Monogamous frogs tell lovers to hop it

Boffins have been surprised to discover that a species of poisonous frog remain utterly faithful to one partner.

Apparently this brings us closer to understanding why human society places such store on remaining faithful to just one partner.

According to the journal The American Naturalist, which we accidentally bought thinking it was something else, the monogamous frog species Ranitomeya Imitatoris is devoted to its kids and partner.

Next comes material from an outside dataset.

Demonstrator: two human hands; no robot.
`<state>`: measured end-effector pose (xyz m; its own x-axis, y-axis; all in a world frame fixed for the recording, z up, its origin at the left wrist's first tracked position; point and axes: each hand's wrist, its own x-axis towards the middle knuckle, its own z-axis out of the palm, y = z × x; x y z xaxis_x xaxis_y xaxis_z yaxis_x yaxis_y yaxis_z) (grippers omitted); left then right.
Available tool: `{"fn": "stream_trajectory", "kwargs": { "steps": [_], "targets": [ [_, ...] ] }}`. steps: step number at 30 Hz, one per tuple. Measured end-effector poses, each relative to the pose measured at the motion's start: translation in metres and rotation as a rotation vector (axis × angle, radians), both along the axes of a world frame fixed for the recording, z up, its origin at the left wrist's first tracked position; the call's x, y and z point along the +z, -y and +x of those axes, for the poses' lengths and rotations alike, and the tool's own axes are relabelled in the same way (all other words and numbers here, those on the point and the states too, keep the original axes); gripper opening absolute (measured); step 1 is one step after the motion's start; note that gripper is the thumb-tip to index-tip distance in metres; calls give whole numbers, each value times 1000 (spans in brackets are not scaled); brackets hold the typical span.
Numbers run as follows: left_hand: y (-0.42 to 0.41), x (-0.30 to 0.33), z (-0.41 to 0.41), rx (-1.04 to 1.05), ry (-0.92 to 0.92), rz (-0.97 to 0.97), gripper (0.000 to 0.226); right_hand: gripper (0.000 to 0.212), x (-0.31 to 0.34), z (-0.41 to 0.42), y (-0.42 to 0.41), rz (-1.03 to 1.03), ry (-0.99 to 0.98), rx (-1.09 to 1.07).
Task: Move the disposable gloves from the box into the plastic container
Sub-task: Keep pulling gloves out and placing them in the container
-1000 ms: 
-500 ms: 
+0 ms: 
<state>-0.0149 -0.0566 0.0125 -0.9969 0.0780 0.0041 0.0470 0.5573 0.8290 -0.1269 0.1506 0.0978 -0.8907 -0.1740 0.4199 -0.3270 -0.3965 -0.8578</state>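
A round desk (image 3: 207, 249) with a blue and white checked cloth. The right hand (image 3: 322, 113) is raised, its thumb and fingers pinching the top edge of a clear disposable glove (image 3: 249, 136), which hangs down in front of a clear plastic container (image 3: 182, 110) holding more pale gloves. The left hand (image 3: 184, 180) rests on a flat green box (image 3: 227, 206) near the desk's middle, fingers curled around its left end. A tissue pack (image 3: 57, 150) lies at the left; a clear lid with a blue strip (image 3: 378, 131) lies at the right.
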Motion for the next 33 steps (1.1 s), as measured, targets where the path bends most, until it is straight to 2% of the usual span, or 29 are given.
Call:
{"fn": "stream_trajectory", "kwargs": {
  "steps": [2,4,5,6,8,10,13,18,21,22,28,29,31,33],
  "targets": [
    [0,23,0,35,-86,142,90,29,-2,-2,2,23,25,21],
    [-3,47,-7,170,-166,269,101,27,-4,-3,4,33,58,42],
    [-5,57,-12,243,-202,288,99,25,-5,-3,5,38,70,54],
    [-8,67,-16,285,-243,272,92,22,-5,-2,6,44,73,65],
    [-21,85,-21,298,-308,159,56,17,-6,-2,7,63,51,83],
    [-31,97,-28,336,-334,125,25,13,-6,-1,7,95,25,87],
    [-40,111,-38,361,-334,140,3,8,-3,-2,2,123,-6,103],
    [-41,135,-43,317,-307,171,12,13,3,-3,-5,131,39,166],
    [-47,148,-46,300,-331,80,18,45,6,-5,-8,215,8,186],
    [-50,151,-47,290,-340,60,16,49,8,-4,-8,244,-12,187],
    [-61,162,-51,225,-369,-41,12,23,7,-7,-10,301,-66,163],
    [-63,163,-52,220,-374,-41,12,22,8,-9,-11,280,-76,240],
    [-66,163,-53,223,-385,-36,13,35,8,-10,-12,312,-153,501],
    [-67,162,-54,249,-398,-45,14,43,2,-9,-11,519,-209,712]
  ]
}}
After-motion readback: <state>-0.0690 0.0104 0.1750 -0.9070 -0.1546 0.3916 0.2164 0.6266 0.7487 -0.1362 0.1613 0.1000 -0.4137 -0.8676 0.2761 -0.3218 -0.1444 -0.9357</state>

Dr Jason Brown of Duke University said it was the first discovery of a truly monogamous amphibian.

After mating, a female mimic poison frog lays her eggs on the surface of leaves. The male frog then takes away the tadpoles that hatch, carrying them one by one on his back to pools of water which collect in bromeliad leaves high up in the branches of trees.

The female partner feeds the tadpoles with a non-fertile egg in each pool, which the tadpole eats as food.

The male and female frogs appear to act together and do not, as some animals do, shag, raise off-spring and then look for another shag.

By sampling the the DNA of many pairs of adult frogs, Boffins have found that they tend to stay together. This makes the Ranitomeya imitatoris the first confirmed monogamous amphibian. Its closest genetic relative apparently is choosey,  so why Ranitomeya Imitatoris is so loyal seems to be because of the need to protect tadpoles. Also the fact that the males are responsible for raising the “kids”.

Projected onto a human society a couple that has children and a mother going to work leaves a house husband to raise the spawn means they are more likely to stay together than bed hop.  Of course a lack of a decent internet connection might help frogs from straying. [That’s enough frog spawn, Ed.]